Asymmetrical waistline is a unique and stylish option that enhances femininity and looks very graceful. It’s gorgeous with any silhouette but looks regal with the mermaid and trumpet silhouettes.
If you’re planning on a vintage theme for your wedding, you could try a dress like this one with an asymmetrical waistline to pull of the vintage look.
Wedding gown with basque waistline by Hanayome Bridal. See it here.
The basque and natural waistlines (more on this below) look very similar, but they are not quite the same. The seams in the basque run from either side of the dress and connect to form an inverted triangle or a ‘U’ shape in the front.
This is a common waistline on structured ball gowns and looks best on pear-shaped or hourglass figures as it emphasises the waist and elongates your figure. The pattern is a slimming one and it
It is best to avoid this style, however, if you are petite or have a large middle section, because this could highlight the flaws.
Dropped waist A-line wedding dress with tulle skirt by Alena Fede. See it here.
A dropped waistline falls much lower than the natural waistline and this creates an illusion of a leaner and longer torso. Dresses with this type of waistline have a longer bodice and a shorter skirt.
This is not an ideal dress for you if you’re on the short side or your natural waistline is already low. However, if you’re of average height or taller and you’ve got an inverted triangle or column figure then this waistline can be an excellent option.

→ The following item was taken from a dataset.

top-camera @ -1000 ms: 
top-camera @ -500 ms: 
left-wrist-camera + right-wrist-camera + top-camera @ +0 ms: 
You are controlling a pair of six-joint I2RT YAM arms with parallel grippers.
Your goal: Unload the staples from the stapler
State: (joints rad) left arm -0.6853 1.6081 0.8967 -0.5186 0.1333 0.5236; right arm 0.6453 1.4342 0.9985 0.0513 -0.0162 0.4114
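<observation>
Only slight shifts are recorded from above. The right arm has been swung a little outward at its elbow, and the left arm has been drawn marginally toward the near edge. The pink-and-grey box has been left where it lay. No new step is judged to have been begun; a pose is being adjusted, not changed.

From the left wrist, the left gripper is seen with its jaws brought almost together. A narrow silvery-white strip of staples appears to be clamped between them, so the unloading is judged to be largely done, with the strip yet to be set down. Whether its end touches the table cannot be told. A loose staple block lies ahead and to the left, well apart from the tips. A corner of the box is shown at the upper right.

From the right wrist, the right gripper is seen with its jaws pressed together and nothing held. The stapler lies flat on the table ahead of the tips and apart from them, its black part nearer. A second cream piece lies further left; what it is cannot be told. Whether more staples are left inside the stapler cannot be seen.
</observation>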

Here’s one for the petite ladies out there! If you’re on the shorter side or have a small bust then this is the waistline for you. This waistline is high and raised, sitting just below the bust, resulting in a shorter bodice and a longer skirt that gives the wearer a tall and slender appearance. An empire waist dress is flattering for anyone of any age and is best for brides who wish to draw more attention to the upper part of the body than the waist and lower half.
The empire waistline sits well on an hourglass or pear-shaped body. However, people with inverted triangle figures should avoid this waistline as it can make the top half of the body appear much wider than the rest of it.
Another benefit of empire waist dresses is that they’re the best style for maternity wedding dresses since they’re comfortable while hiding the bump. The raised waist bodice doesn’t put any pressure on the belly but this doesn’t compromise on the beauty of the overall look.
Wedding dress with natural waistline by Bridally Store. See it here.
The medium or natural waistline is a popular waistline type for wedding dresses nowadays. The good news is that it suits almost all body types and being short or tall does not affect how you would look in a medium waist wedding dress.
This waistline sits naturally across your waist, with the skirt of the dress starting at your natural waist. It’s comfortable and suits a range of wedding dress silhouettes, from sleek mermaid dresses to extravagant ball gowns.
When choosing a waistline for your wedding dress, it is important to keep in mind your height and body shape to choose one that suits you.
As we’ve mentioned above, some waistlines can make you look shorter or taller, while others can emphasise a slender or larger figure. Pick the one that you find comfortable, beautiful and best suits your look.
To avoid standing out at your wedding for all the wrong reasons pay extra attention to detail and be careful with your selection.